If however, you choose a repayment mortgage, you will own the property outright at the end of the term, as you would have paid both interest and repayment of the initial loan. However obviously this option means your payments would be likely to be significantly higher.

To get an idea of how much this would be, and the difference between payments; if you took a loan for £100,000 at around 6% interest rate you would pay approximately £500 per month on an interest only mortgage and £650 per month on a repayment mortgage.

However you’re probably wondering how you would end up paying off the capital at the end of the mortgage term if you take out an interest only repayment option. Well essentially there are different methods of savings and investments used to raise enough money to pay off the capital at the end of the term.

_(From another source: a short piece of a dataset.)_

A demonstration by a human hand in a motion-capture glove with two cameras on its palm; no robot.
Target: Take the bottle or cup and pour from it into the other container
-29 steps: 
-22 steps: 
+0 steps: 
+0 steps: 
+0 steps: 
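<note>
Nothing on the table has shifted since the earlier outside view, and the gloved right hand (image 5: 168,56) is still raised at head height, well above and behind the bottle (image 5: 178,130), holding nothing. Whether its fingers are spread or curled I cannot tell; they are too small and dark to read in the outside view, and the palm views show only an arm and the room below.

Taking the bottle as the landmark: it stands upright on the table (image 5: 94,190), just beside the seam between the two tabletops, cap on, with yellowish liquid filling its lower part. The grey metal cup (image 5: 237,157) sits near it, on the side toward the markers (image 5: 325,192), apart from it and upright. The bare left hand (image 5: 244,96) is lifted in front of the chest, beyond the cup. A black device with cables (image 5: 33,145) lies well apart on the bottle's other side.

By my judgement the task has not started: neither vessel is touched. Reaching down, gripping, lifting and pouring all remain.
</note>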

For some people they are able to make several investments that aim to pay it off quicker or see a larger return on their savings. This could potentially mean that the £150 you save on your mortgage repayments could give you a larger return in the long run. Stocks and shares, ISAs and profit funds are just some ways in which people invest their money.

It’s not easy making the decision between an interest only or repayment mortgage, as you are either opting for higher monthly payments which are obviously safer, or alternatively the potential to invest wisely and pay off your capital in other ways. Either way it is extremely important that you speak with a qualified mortgage advisor or financial advisor who are regulated with the Financial Services Authority, who can help you make the right decision that suites your circumstances.